Indicators of Compromise

  • Unexpected SpEL expression strings in HTTP request parameters, headers, or message payloads containing method invocation syntax such as T(...), .toString(), or chained no-arg accessors.
  • Application logs showing SpEL parsing or evaluation errors followed by successful invocation of non-property methods.
  • Anomalous calls to bean methods originating from request handling threads that normally only resolve simple properties.

Detection Strategies

  • Inventory all Spring Framework deployments and compare versions against the affected ranges 5.3.0–5.3.48, 6.1.0–6.1.27, 6.2.0–6.2.18, and 7.0.0–7.0.7.
  • Audit source code for use of SpelExpressionParser, StandardEvaluationContext, SimpleEvaluationContext, and annotations that accept SpEL such as @Value, @PreAuthorize, and @PostAuthorize.
  • Deploy WAF or API gateway rules that flag SpEL-like payloads in untrusted input fields.

Monitoring Recommendations

  • Enable verbose logging on SpEL evaluation paths during patch validation to capture unexpected method resolution.
  • Correlate authentication and authorization decisions with downstream method calls to detect bypass patterns.
  • Monitor application performance metrics for anomalous bean method invocation frequency that may indicate probing.

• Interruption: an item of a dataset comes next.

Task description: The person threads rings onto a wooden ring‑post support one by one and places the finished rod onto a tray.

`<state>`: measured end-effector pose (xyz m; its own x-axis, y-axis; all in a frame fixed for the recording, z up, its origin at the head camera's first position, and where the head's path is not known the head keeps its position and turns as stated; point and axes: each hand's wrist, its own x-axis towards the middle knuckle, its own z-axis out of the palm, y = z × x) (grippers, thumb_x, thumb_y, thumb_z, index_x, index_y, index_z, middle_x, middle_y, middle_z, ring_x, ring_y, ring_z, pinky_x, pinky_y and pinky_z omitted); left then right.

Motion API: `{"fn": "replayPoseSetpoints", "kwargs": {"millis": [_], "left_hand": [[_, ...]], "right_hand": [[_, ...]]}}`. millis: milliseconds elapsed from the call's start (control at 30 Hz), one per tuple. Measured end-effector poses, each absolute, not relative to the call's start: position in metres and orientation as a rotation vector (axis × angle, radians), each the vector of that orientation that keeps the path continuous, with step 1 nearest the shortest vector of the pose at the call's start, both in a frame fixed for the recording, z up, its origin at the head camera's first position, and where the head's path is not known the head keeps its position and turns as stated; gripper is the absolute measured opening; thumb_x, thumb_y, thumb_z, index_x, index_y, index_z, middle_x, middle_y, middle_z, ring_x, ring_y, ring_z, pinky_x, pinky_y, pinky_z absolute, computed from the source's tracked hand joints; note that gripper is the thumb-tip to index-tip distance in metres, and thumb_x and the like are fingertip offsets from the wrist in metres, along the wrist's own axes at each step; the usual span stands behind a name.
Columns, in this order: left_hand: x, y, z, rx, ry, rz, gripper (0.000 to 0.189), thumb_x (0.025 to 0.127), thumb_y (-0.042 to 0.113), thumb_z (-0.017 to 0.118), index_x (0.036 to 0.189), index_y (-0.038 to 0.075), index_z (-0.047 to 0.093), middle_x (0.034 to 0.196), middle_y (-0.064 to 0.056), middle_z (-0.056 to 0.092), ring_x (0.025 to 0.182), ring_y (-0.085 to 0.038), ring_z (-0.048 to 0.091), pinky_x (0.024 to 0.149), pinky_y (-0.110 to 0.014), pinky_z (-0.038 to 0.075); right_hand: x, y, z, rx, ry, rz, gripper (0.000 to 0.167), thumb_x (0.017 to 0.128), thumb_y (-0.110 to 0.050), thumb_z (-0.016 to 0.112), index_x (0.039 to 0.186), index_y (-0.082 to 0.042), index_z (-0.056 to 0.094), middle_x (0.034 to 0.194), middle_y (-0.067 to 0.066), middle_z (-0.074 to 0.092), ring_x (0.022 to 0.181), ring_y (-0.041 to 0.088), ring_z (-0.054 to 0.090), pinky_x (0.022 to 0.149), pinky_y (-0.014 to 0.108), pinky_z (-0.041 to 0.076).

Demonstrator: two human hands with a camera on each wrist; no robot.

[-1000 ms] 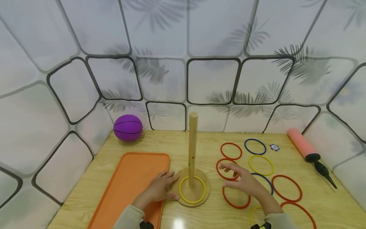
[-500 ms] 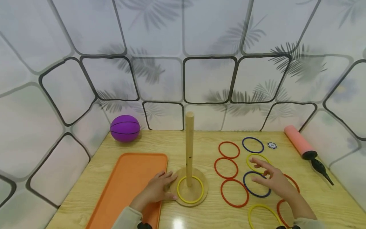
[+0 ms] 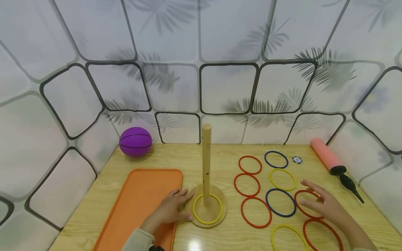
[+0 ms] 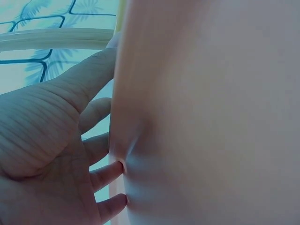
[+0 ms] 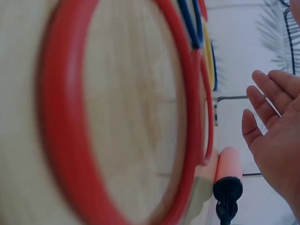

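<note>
A wooden post (image 3: 206, 164) stands upright on a round wooden base (image 3: 221, 196), and a yellow ring (image 3: 194, 213) lies on the base around the post. My left hand (image 3: 171, 208) rests at the left edge of the base, its fingers fairly straight, between it and the orange tray. Over on the right, my right hand (image 3: 326, 205) hovers above a red ring (image 3: 296, 205) with loosely bent fingers and holds nothing. In the right wrist view the right hand (image 5: 276, 126) is apart from the rings, and a red ring (image 5: 63, 108) lies close to the camera.
An orange tray (image 3: 138, 205) lies at the left, with a purple ball (image 3: 135, 142) behind it. Several red, blue and yellow rings lie on the table right of the post. A patterned chip (image 3: 297, 160) and a pink hand pump (image 3: 328, 157) lie at the back right.
My right hand has moved right, from above the red rings near the post to above the red ring farther right. The left hand has stayed at the base. The view has shifted slightly.
</note>
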<state>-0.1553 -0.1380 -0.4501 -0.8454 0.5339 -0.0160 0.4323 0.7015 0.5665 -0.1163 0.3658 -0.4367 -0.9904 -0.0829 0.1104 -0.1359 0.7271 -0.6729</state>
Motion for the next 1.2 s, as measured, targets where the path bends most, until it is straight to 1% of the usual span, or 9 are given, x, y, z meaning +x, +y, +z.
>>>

How to Mitigate CVE-2026-41852

Immediate Actions Required

  • Upgrade Spring Framework to a fixed release line published by VMware for the 5.3.x, 6.1.x, 6.2.x, and 7.0.x branches as documented in the Spring Security Advisory CVE-2026-41852.
  • Identify and review every SpEL evaluation site that consumes untrusted input and confirm whether restricted-context guarantees are part of the security model.
  • Restrict network exposure of endpoints that evaluate SpEL until patches are applied.

Patch Information

VMware has published fixed versions on the official Spring advisory page. Upgrade to a release beyond the affected ranges: later than 5.3.48 on the 5.3.x line, 6.1.27 on the 6.1.x line, 6.2.18 on the 6.2.x line, and 7.0.7 on the 7.0.x line. Refer to the Spring Security Advisory CVE-2026-41852 for the exact fixed versions and release notes.

Workarounds

  • Replace StandardEvaluationContext with a tightly scoped SimpleEvaluationContext configured with only the property accessors needed by the application.
  • Validate and sanitize any user-supplied data before it reaches a SpEL evaluation site, rejecting inputs containing method-invocation syntax such as parentheses or T( type references.
  • Apply principle of least privilege to beans exposed in evaluation contexts so that zero-argument methods do not return sensitive data or mutate state.
bash
# Configuration example: pin patched Spring Framework version in Maven
# Replace the version with the fixed release from the Spring advisory
mvn versions:set-property -Dproperty=spring-framework.version -DnewVersion=6.2.19
mvn dependency:tree | grep spring-core

Disclaimer: This content was generated using AI. While we strive for accuracy, please verify critical information with official sources.